Verder spreekt het vanzelf dat diepdrukpapier "mooi" papier moet zijn, want een afdruk is niet alleen maar een reproduktie maar ook een kunstwerk op zich. Een mooi oppervlak, kleur of iets dergelijk draagt bij aan de schoonheid van de prent.
2. Papier voor "vlakdruk-technieken"
Ook de kwaliteit van het papier is hier belangrijk. Het is altijd goed als het papier een zeker percentage katoen of "lompen" bevat naast de cellulose. De papieren kunnen worden verdeeld in twee hoofdgroepen;
Alleen op maat gesneden papier kan op mechanische persen worden gebruikt voor kleurendruk i.v.m. het register. Papier met schepranden of scheurranden kan hiervoor niet worden gebruikt. Papier met (imitatie) schepranden kan heel goed gebruikt worden voor manuele druktechnieken, zoals houtsnedes, lithografie en monotypes. Bij kleurendrukken kan het soms nodig zijn om de scheprand er af te knippen.

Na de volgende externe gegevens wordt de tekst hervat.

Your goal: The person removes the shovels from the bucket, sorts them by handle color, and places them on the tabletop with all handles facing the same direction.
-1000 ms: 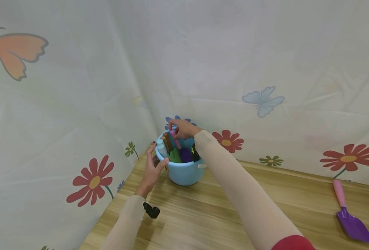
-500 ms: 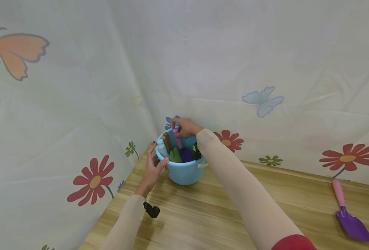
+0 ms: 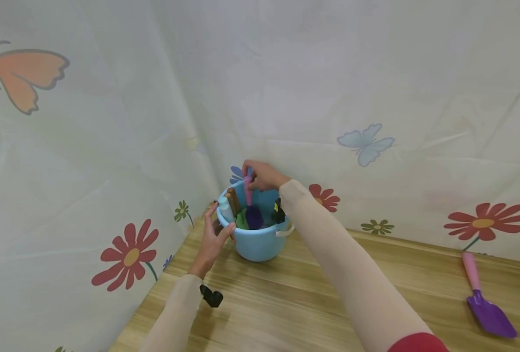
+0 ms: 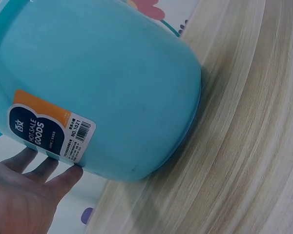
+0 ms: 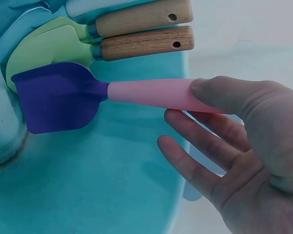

Papier voor lithografie moet goed in staat zijn om zowel de inkt op olie-basis te kunnen absorberen als het vocht. Normaal gesproken heeft lithopapier een mat satijnachtig oppervlak, met een niet al te grote "korrel". Als het papier te grof is, zal het problemen geven bij het drukken van kleurvlakken. Vroeger werd lithopapier soms, na bevochtiging, glad gesteken tussen twee gepolijste zinkplaten. Na dit "kalanderen" (satineren), werden de vellen in stapels van 25 stuks geperst. Zeker is de kleurenllithografie (chromolithografie) was dat belangrijk. Gecoat en gelijmd papier werden veel gebruikt in de lithografie, evenals simili Japon papier. (Simili is zachter en steviger dan echt Japans papier) .
In de zeefdruk is de vlakheid van het papier van groot belang. Een grof papier zal ook voor problemen zorgen. Het papier moet worden gekozen op basis van de inkt die gebruikt wordt; Inkt op waterbasis vraagt om een dik papier, licht gelijmd of niet gelijmd, en zeker niet gecoat. Voor inkten op oliebasis hangt het van het effect af dat men wenst; absorberend papier (mat) geeft een mat resultaat na het drukken, terwijl een gelijmd papier met een glad oppervlak en "glossy" resultaat zal geven.